The existing Lexington location, for example, is in a vacant space, and Bandit may eventually move out of it.
“We really see ourselves as flexible from a landlord perspective,” Crowley says.
A bonus for the customer, he argues, is that the coffee is “really good” and “cheaper than Starbucks,” possible because of lower build-out costs and roasting at Pulley Collective in Red Hook. Drip coffee is $2, cold brew is $3, and everything else goes up to $4.50. (A FiDi Starbucks charges $2.35 for a tall drip coffee and $4.95 for a tall eggnog latte, also before tax.) For frequent buyers, there’s also membership plan, where for $20 a month, members can get unlimited drinks for $1 a piece.
“It’s about speed and convenience, and at an affordable price point,” Crowley says.
Bandit [Official]
So far, Bandit has raised money from more than 30 investors, mostly Crowley’s fellow ex-Uber employees, though he declined to name the amount. He’s also partnered on the project with James Gallagher, who used to be COO at tech start-up Good Uncle, an app that delivers restaurant food to college campuses.
It’s a risky proposition — plenty of tech people have recently come into the food and drink world and quickly failed despite millions in investment and claims of innovation. Automated quinoa restaurant Eatsa, the supposed “robot” lunch spot, shut down, as have most of the tech-fueled delivery-only restaurants, like Maple, Ando, Munchery, and more.
And New Yorkers — particularly those working in Midtown, where Bandit is targeting — can already get coffee in under five minutes from third-wave coffee shops, bodegas, restaurants, and Starbucks, which has its own mobile app and tons of existing real estate. None of these places require downloading a new app to get coffee, and Bandit’s prices aren’t significantly lower than competitors.

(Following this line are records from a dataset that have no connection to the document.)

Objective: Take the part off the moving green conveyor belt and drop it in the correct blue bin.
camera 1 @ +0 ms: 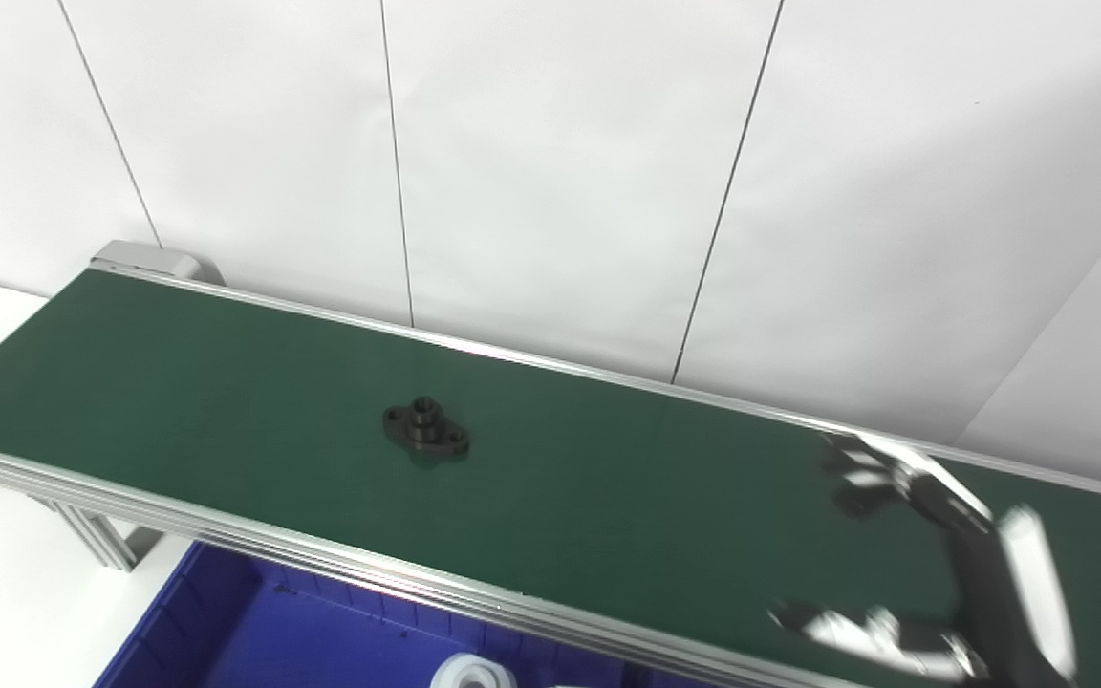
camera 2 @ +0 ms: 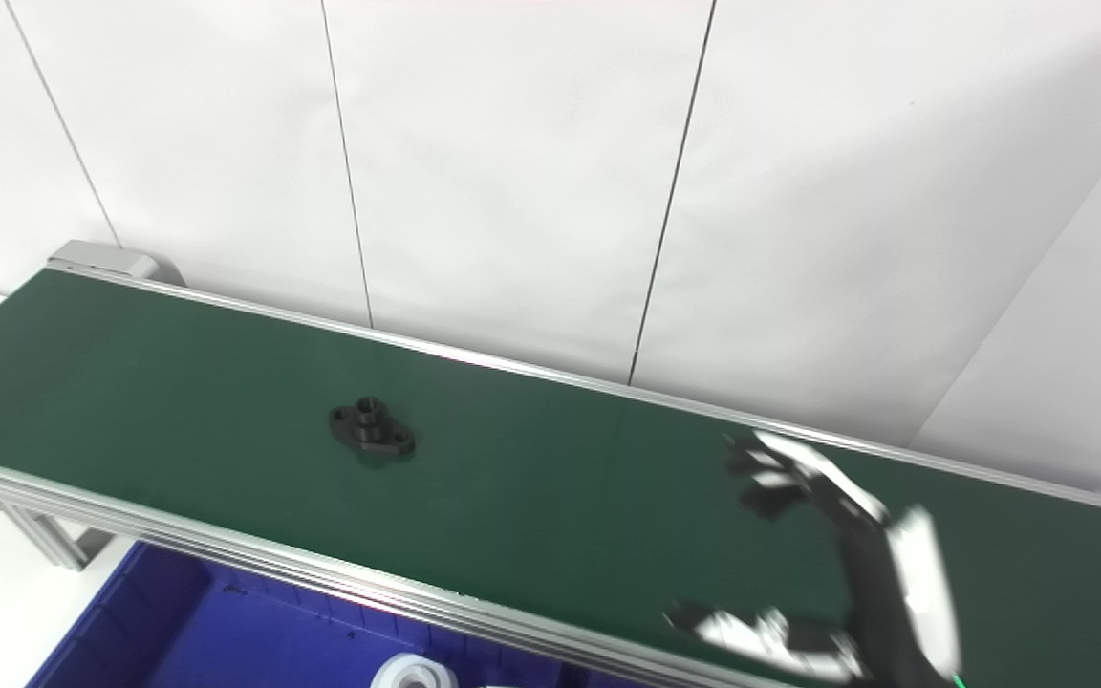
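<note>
Black flanged part lies mid-belt on green conveyor, untouched. Right hand hovers well apart at its 4 o'clock, fingers spread, empty, blurred. Blue bin at 6 o'clock holds a white part.

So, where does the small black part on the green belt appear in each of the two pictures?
Left eye view: the black part lies on the belt, left of the picture's middle.
Right eye view: the same part lies further to the left.
Shared landmark: the wall seam that ends behind the belt, just above the part in both views.
</note>
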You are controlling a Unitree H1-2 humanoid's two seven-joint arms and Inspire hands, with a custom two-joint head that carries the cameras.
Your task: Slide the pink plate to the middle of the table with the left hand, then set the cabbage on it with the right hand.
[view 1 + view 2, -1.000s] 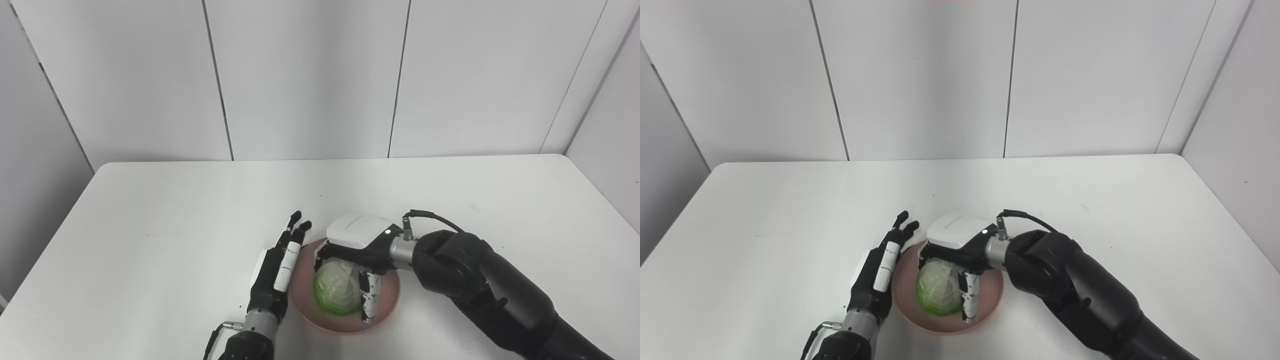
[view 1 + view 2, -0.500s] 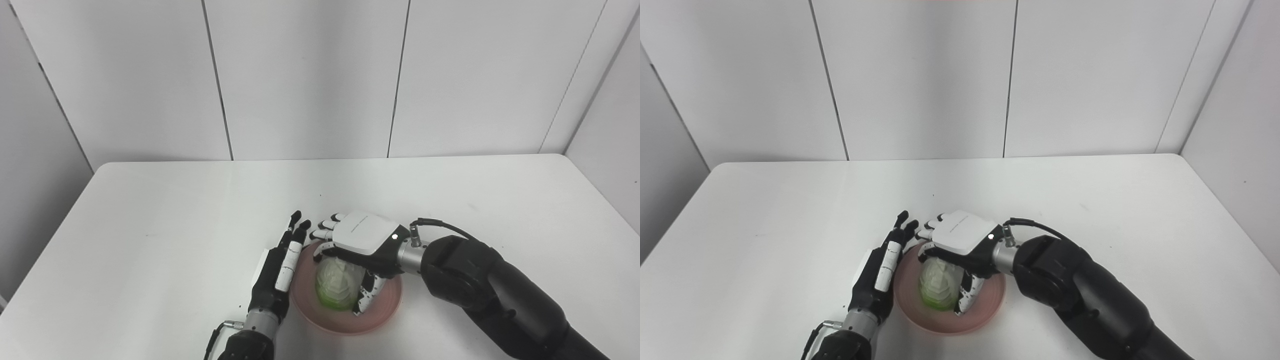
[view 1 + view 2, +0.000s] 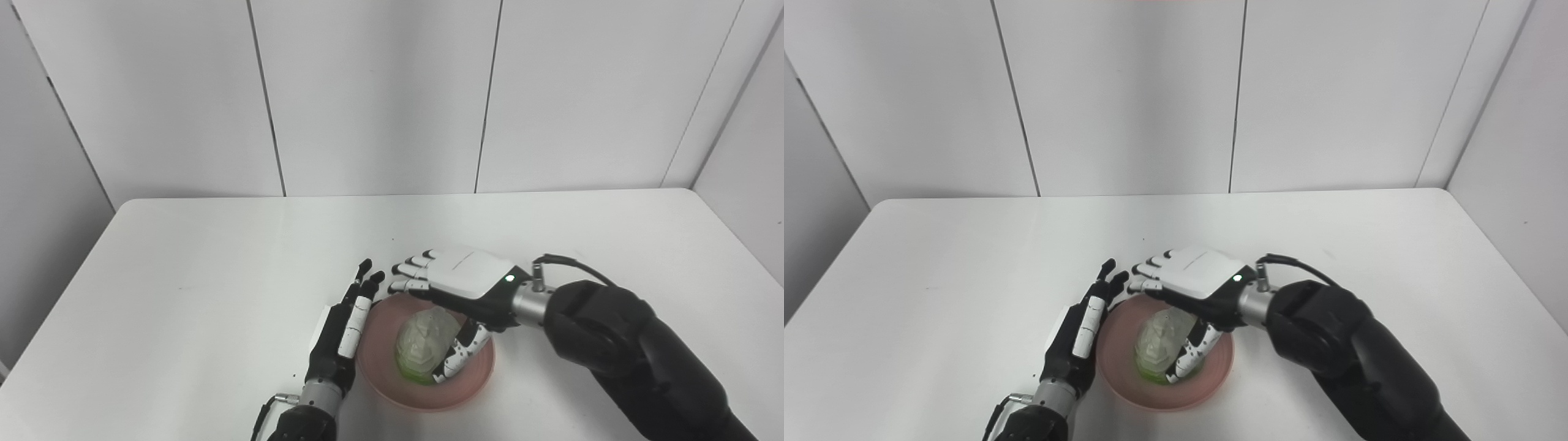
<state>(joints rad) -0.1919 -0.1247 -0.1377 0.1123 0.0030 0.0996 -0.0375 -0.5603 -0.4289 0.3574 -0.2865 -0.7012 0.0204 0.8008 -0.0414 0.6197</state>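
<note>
My right hand (image 3: 468,283) is spread wide above the pink plate (image 3: 474,389), fingers (image 3: 411,269) fanned out past the far rim, thumb (image 3: 456,356) hanging down by the near-right side of the cabbage (image 3: 422,343). I'm holding nothing with it; I can't tell whether the thumb touches the leaves or only hangs close beside them.

The cabbage sits on the plate, a little left of its centre, pale on top and greener low down, tilted somewhat toward me. The plate lies on the tabletop (image 3: 184,257), in the near half and about midway from side to side. To my eye the placing is done and only the clearing away is left.

My left hand (image 3: 1073,343) lies flat and open on the tabletop, fingers straight, its edge right against the plate's left rim. It grips nothing.

As for handling: I'd judge the cabbage light for its bulk, fairly firm, its leaf surface ridged enough not to slip, but round, so apt to roll in the shallow dish. If I had to take it again, I'd cup it from above, fingers on the far side, thumb on the near. The plate looks smooth and stiff, likely to slide easily if nudged at the rim.
</note>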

Plus, there’s talk in New York about banning businesses that don’t accept cash. Many people also go to their coffee shops out of habit and proximity, and for now, by nature of the business model, Bandits will be in their locations temporarily.
But Crowley believes that Bandit is “the future of retail design and build.” He says people are already going to Bandit’s current location, with more than 60 percent of customers returning. (“Thousands” have downloaded the app, a spokesperson says, and “hundreds” of customers come in daily.) Some of the locations could eventually become permanent, too, with potential for the Lexington one to go in the lobby or elsewhere with the landlord, the real estate company RXR Realty.
And if the company expands quickly enough, Crowley thinks that Bandit will be ubiquitous enough that people will feel compelled to install the app on their phones.
“Our goal and model is to have these everywhere,” he says. “If Bandits are everywhere, it will make sense to [download the app].”